No auge de seus 87 anos, mais de 50 dos quais vividos em Brasília, o cineasta Vladimir Carvalho vislumbra reflexos desse tempo de efervescência criativa no atípico público de cinema da cidade. Todos, segundo o mestre, remetem ao espectro dos pioneiros da arte no DF.
“É um público descolado, uma plateia que sabe aplaudir, mas que também sabe criticar até chegar ao ponto da vaia contra qualquer acontecimento político que venha de encontro”, observa. “O público de Brasília é herdeiro das célebres palestras do Paulo Emílio que aconteciam tanto na UnB quanto fora dela, no auditório da Escola Parque da 308 Sul”.

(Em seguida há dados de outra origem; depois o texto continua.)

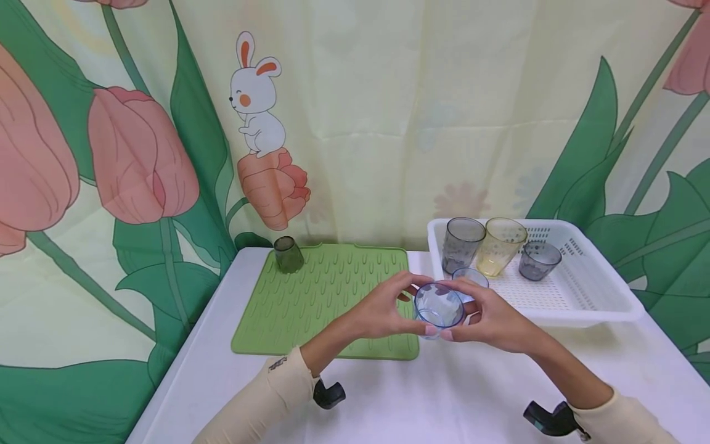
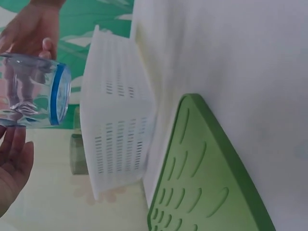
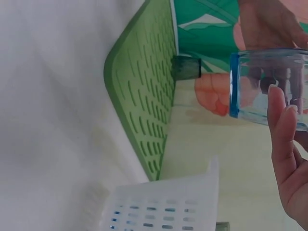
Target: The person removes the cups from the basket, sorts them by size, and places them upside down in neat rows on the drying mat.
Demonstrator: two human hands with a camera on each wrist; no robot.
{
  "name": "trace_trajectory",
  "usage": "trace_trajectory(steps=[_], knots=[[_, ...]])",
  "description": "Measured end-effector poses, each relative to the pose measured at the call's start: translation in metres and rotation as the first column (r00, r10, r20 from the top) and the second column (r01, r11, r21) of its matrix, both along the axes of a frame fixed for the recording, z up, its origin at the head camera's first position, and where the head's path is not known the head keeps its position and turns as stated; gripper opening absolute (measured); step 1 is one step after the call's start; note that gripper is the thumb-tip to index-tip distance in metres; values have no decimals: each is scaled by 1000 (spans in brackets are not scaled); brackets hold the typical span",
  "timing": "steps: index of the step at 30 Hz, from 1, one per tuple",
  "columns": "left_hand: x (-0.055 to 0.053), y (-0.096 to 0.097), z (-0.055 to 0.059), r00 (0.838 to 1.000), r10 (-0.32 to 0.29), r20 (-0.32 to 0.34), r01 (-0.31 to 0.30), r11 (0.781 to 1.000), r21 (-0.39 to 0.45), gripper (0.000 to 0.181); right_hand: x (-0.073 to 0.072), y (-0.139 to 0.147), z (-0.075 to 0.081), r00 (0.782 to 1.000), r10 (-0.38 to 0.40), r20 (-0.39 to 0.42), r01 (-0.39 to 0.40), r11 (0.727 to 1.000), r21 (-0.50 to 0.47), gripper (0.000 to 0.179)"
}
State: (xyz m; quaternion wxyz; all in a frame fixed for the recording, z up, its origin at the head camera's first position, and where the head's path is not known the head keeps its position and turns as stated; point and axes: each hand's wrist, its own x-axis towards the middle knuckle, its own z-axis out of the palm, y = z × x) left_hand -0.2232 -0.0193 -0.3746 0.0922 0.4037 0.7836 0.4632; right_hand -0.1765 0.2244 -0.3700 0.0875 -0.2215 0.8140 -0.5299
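A clear, blue-tinted drinking glass [image 1: 439,306] with a bright blue edge is raised above the table, between the mat and the basket. My left hand [image 1: 385,308] holds it from the left, thumb at the near side and fingers behind. From the right, my right hand [image 1: 493,314] grips the same glass, its thumb close to the other thumb. Both wrist views show the glass [image 2: 29,91] side-on, its blue-ringed end facing the table. A second blue-rimmed glass [image 1: 470,279] shows just behind my hands, partly covered by them.
A green ribbed mat [image 1: 327,308] lies at left, with a small dark glass [image 1: 289,255] at its far left corner. In the white perforated basket [image 1: 599,314] at right stand a tall grey glass [image 1: 462,246], a tall yellow glass [image 1: 501,246] and a short grey glass [image 1: 539,261]. A printed curtain hangs behind.
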Motion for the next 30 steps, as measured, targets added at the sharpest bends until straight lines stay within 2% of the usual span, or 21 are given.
trace_trajectory(steps=[13, 18, 23, 26, 30], knots=[[1, -4, -1, 999, 6, -46, -4, 1000, 31, 68, 0, -3, -8, 995, 56, 83, -50, 996, -77, 77], [3, -6, 5, 999, 11, -43, -8, 998, 68, 68, 0, -8, -23, 997, 63, 50, -57, 992, -116, 75], [6, -6, 12, 999, -23, -43, 27, 994, 102, 68, -1, -19, -43, 994, 97, 51, -89, 986, -139, 76], [7, -5, 14, 999, -39, -37, 43, 993, 108, 68, -1, -25, -52, 993, 104, 46, -97, 985, -142, 79], [8, -6, 12, 999, -28, -20, 30, 994, 103, 68, -2, -28, -58, 995, 97, 24, -92, 982, -163, 75]])
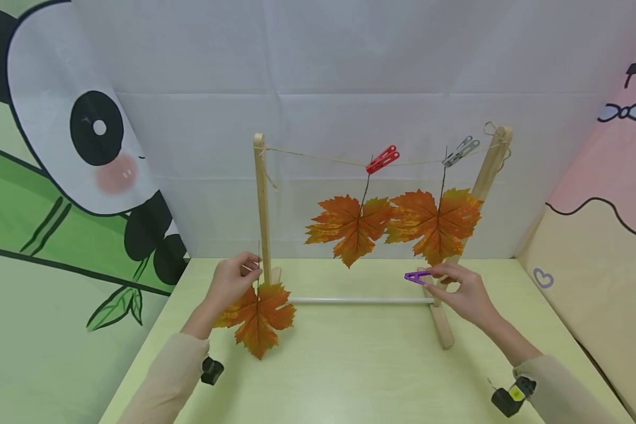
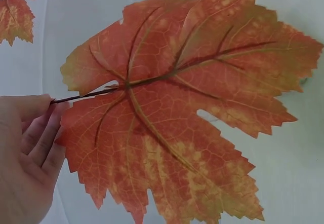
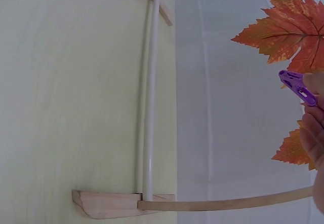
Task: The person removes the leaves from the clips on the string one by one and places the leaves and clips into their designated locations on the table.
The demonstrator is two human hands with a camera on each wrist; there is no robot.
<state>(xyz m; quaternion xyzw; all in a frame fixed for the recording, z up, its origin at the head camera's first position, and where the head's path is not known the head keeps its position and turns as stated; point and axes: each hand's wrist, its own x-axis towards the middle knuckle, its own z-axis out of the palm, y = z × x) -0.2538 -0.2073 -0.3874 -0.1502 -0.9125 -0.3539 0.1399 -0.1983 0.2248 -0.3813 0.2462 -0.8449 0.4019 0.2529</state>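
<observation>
My left hand [image 1: 237, 278] pinches the thin dark stem of an orange artificial maple leaf [image 1: 262, 318], which hangs below the fingers beside the frame's left post. In the left wrist view the same leaf [image 2: 167, 97] spreads out from the fingertips, stem between thumb and fingers. On the other side, my right hand [image 1: 458, 288] holds a purple clothespin [image 1: 416, 277] between thumb and fingers, near the right post. Two more maple leaves hang from a string: one leaf [image 1: 352, 227] under a red clothespin [image 1: 383, 159], the other leaf [image 1: 439, 224] under a grey clothespin [image 1: 461, 151].
A wooden left post [image 1: 262, 200] and a leaning right post [image 1: 490, 165] carry the string [image 1: 318, 156]. A white rod [image 1: 360, 301] joins them low down, above the pale table [image 1: 350, 365]. Behind stands a white backdrop [image 1: 350, 59], with printed cloth at both sides.
</observation>
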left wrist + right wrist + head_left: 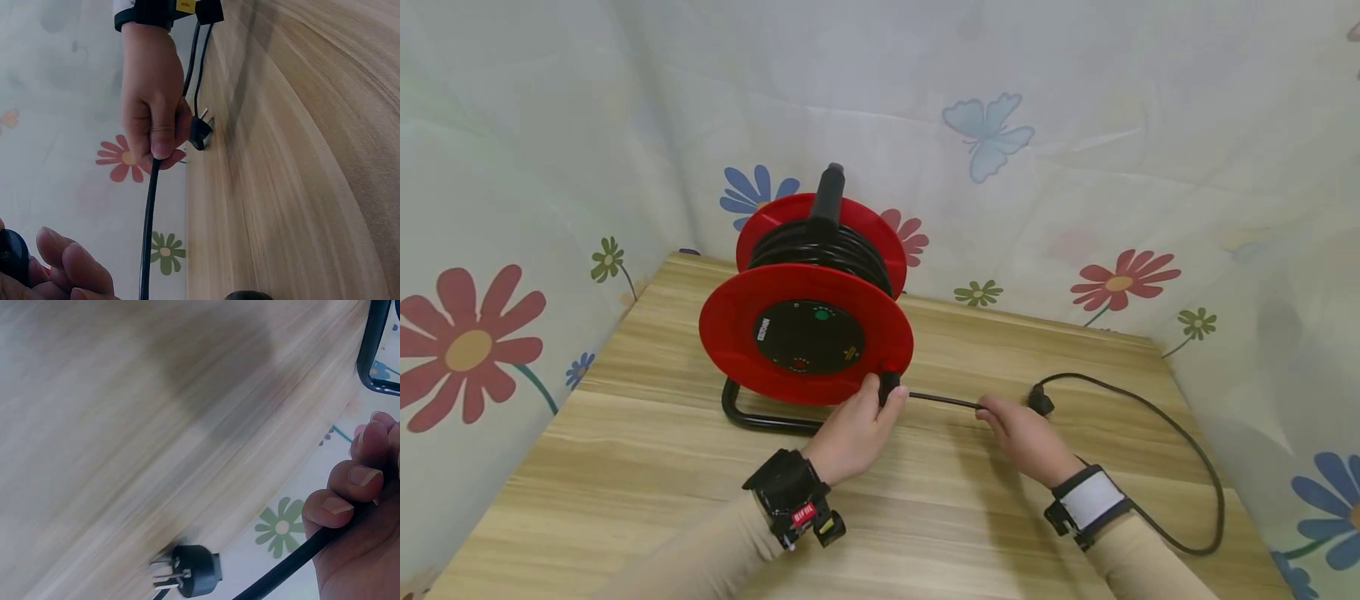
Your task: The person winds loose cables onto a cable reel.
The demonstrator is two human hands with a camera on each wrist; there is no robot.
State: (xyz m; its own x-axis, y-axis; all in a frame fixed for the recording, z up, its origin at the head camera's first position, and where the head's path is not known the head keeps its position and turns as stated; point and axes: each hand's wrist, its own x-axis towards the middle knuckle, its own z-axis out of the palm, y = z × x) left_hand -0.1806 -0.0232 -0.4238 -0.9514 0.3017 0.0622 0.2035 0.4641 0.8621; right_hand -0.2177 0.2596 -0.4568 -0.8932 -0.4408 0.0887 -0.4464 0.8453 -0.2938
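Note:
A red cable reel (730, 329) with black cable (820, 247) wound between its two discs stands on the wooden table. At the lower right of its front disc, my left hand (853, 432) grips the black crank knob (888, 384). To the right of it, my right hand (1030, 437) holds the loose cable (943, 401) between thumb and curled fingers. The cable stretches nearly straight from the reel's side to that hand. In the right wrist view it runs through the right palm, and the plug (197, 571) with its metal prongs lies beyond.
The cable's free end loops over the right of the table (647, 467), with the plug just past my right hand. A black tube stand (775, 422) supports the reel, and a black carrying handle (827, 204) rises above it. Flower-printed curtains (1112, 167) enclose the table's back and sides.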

Lançado em 1962, o filme de episódios, dirigido por cinco jovens estudantes de cinema e com produção do Centro Popular de Cultura (CPC) e da União Nacional dos Estudantes (UNE), é tido por muitos como o embrião do Cinema Novo. Narra as desventuras e conflitos sociais de personagens do morro no asfalto nos curtas Um Favelado, de Marcos Farias, Zé da Cachorra, de Miguel Borges; Escola de Samba, Alegria de Viver, de Cacá Diegues; Pedreira de São Diogo, de Leon Hirszman, e o mais célebre deles, Couro de Gato, de Joaquim Pedro de Andrade. Alguns nomes que se tornariam conhecidos do cinema e da televisão no futuro, como Flávio Migliaccio, Cláudio Corrêa e Castro e Milton Gonçalves, são destaques no elenco dessas produções.
O curta Fala, Brasília (1966) viria a ser o primeiro filme realizado dentro do curso de cinema da UnB. Com direção de Nelson Pereira dos Santos, um dos nomes pilares do Cinema Novo, e colaboração dos estudantes, mostra a forte presença de vários sotaques do país concentrados no coração do cerrado naqueles primeiros anos da capital. Alguns dos depoimentos foram colhidos na Rodoviária do Plano Piloto.